| AVAILABLE DATA |
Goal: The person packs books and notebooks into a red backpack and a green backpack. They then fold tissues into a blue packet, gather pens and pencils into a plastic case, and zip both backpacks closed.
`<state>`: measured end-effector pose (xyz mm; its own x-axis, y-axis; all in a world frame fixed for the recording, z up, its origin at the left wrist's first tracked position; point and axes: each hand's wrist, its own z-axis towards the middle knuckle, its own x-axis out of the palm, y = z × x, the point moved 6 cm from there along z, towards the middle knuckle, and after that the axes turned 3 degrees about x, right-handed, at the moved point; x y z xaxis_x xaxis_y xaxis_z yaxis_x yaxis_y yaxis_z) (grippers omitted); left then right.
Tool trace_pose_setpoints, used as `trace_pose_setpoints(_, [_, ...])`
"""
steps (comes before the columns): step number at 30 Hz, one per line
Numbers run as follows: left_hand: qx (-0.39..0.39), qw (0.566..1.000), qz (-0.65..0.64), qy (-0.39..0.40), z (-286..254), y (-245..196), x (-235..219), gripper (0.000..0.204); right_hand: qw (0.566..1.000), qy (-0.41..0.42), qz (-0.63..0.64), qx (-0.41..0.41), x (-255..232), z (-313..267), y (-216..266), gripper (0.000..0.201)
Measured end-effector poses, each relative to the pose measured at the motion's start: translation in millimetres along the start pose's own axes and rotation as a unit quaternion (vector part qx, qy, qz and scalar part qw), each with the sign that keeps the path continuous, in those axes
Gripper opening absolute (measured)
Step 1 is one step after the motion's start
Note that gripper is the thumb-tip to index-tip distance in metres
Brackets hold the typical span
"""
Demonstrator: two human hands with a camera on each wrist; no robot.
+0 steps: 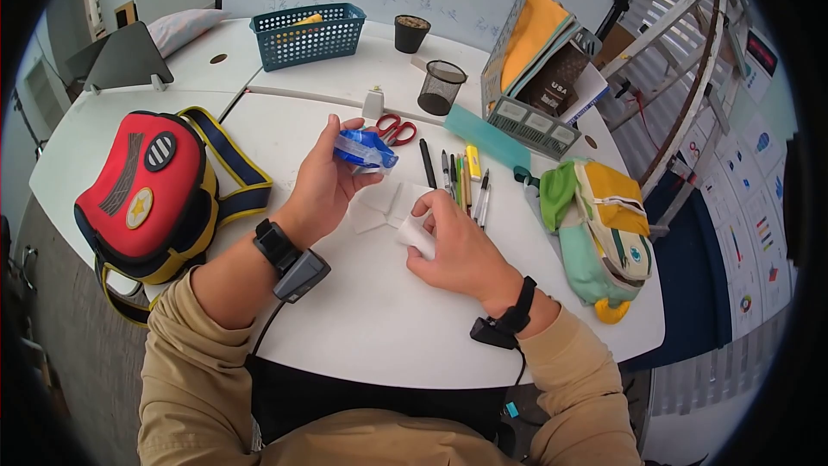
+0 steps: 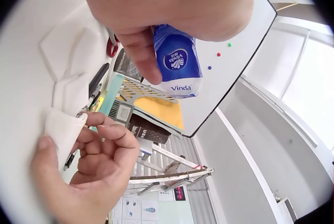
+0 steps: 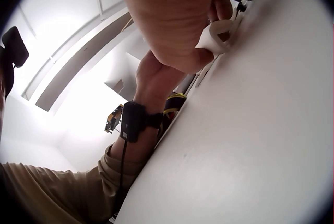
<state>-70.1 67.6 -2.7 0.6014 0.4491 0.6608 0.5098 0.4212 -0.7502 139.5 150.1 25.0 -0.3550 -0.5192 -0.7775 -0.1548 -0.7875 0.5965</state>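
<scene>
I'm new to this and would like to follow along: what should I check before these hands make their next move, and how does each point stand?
1. Left hand holds the blue tissue pack: ok.
2. Right hand holds the white tissue: ok, between thumb and fingers.
3. Held tissue lies flat: not ok, it is curled over.
4. Held tissue is separate from the folded tissue on the table: cannot tell, they overlap in view.
5. Red-handled scissors are closed: cannot tell, the blades are mostly hidden.
6. More tissues are inside the pack: cannot tell, its inside is hidden.
</scene>
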Motion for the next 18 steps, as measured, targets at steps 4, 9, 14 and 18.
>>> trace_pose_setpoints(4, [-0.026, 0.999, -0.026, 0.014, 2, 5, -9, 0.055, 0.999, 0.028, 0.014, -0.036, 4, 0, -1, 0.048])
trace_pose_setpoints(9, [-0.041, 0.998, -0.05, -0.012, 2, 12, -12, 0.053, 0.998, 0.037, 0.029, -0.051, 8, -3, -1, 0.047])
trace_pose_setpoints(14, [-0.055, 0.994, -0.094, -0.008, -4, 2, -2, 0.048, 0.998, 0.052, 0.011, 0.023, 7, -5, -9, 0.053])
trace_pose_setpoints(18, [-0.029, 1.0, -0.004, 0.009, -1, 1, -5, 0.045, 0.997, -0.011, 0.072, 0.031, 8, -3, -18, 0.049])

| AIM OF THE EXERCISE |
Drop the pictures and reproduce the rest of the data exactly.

| WRITTEN RESPONSE |
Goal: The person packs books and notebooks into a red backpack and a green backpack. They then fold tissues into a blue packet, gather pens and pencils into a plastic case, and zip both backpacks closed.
`<state>`: measured end-effector pose (xyz mm; its own x-axis, y-axis; all in a world frame fixed for the recording, z up, its origin at the left wrist's first tracked position; point and axes: each hand's wrist, its own z-axis towards the middle knuckle, its own x-axis out of the palm, y = z × x, the point moved 6 cm from there along z, towards the middle knuckle, and after that the axes turned 3 degrees about x, right-handed, at the moved point; x y z xaxis_x xaxis_y xaxis_z yaxis_x yaxis_y yaxis_z) (grippers omitted); left then right.
Tool trace_pose_setpoints, used as `trace_pose_setpoints(_, [_, ...])`
"""
steps (comes before the columns): step number at 30 Hz, one per line
Numbers run as follows: left_hand: qx (-0.39..0.39), qw (0.566..1.000), qz (-0.65..0.64), qy (-0.39..0.40), z (-286..254), y (-245..196), x (-235..219), gripper (0.000..0.204); right_hand: qw (0.566..1.000), qy (-0.41..0.42), qz (-0.63..0.64), qx (-0.41..0.41), x (-255..232), z (-313..267), y (-216..266), gripper (0.000..0.201)
Measured end-effector poses, each relative to the pose measured at the motion's start: translation in millimetres along the start pose's own axes and rotation as a unit quaternion (vector part qx, qy, qz and scalar part qw), each with the sign that keeps the path continuous, in those axes
Gripper opening absolute (measured)
Step 1 is one step after the motion's start
Note that gripper is the thumb-tip to index-tip distance in metres
Brackets hold the typical span
"""
Demonstrator: two human hands with a camera on each wrist; no robot.
+0 steps: 
+0 steps: 
+0 steps: 
<state>-70.1 67.6 -2.7 0.6014 0.4491 0.6608 0.5098 0.4212 -0.7502 139.5 150.1 25.0 -0.3550 -0.5192 -0.7775 -0.1548 -0.7875 0.5965</state>
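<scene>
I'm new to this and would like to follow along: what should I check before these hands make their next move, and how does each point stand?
1. Left hand holds the blue tissue pack: ok.
2. Right hand holds the white tissue: ok, between thumb and fingers.
3. Held tissue lies flat: not ok, it is curled over.
4. Held tissue is separate from the folded tissue on the table: cannot tell, they overlap in view.
5. Red-handled scissors are closed: cannot tell, the blades are mostly hidden.
6. More tissues are inside the pack: cannot tell, its inside is hidden.
</scene>
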Motion for the next 18 steps, as measured, targets at steps 4, 9, 14 and 18.
>>> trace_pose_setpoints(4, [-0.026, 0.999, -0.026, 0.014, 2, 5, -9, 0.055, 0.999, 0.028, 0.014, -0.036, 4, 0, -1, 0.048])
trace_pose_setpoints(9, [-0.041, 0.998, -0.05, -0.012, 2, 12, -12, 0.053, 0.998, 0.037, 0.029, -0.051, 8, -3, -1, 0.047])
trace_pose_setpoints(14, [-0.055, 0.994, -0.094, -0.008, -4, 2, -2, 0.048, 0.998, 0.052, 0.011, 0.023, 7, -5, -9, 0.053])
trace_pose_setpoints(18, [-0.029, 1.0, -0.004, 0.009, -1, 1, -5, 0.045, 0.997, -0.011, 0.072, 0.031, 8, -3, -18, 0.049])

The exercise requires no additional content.